Excessive speculation by financial and energy corporation traders have pushed prices beyond the supply-demand fundamentals, sending costs for consumers through the roof, Tyson Slocum, director of Public Citizen’s Energy Program, told the U.S. Senate Committee on Homeland Security and Governmental Affairs’ Permanent Subcommittee on Investigations.
“Banks dominate energy trading markets through their role as swaps dealers and as managers of index funds, which facilitates successful proprietary trading operations,” Slocum said. “While the new CFTC rules help to rein in the Wild West feature of energy commodity markets, consumers still are plagued by unreasonably high prices.”

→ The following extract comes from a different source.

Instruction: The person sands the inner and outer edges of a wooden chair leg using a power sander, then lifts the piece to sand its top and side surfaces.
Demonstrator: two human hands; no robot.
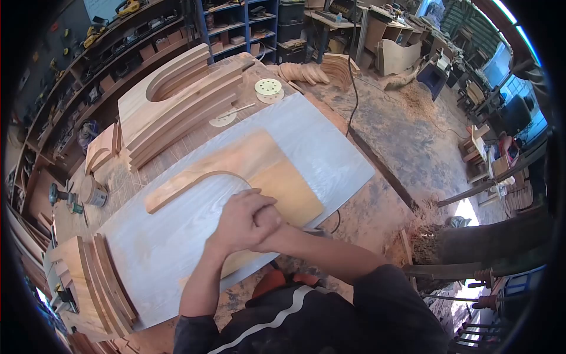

Public Citizen recommends the following reforms to address the harmful impact of excessive speculation has on families:
- Enhance position limits as articulated in the Anti-Excessive Speculation Act of 2011 (S.1598 and H.R. 3006). This legislation not only defines excessive speculation, but also establishes a statutory 5 percent position limit level. This statutory threshold provides greater certainty and better establishes strong consumer protections into law.
- Restrict communication between petroleum energy infrastructure affiliates and trading affiliates. A starting place could be limits on communications between natural gas pipeline and energy trading affiliates. Such rules do not exist for petroleum product pipelines and storage, but should.
- Improve trading market data disclosure by publishing trader-specific positions. This summer, Public Citizen worked with the office of Sen. Bernie Sanders (I-Vt.) to help make public trader-specific energy trading position data. Regular public disclosure of such data is essential for market transparency and to educate the public on who the individual traders are who help set energy prices.
- Modify disclosure policies of the Securities and Exchange Commission (SEC) to require companies to detail energy trading activities in their financial reporting. Currently, companies are under no obligation to disclose commodity-specific information on their volumes, prices or profits from energy trading.
- Impose financial disincentives to speculate, such as instituting a financial transaction tax or disallowing favorable capital gains tax treatment for energy commodity trading.
- Prohibit index funds and mutual funds from investing directly or indirectly through Exchange-Traded Funds (ETFs) from commodity markets.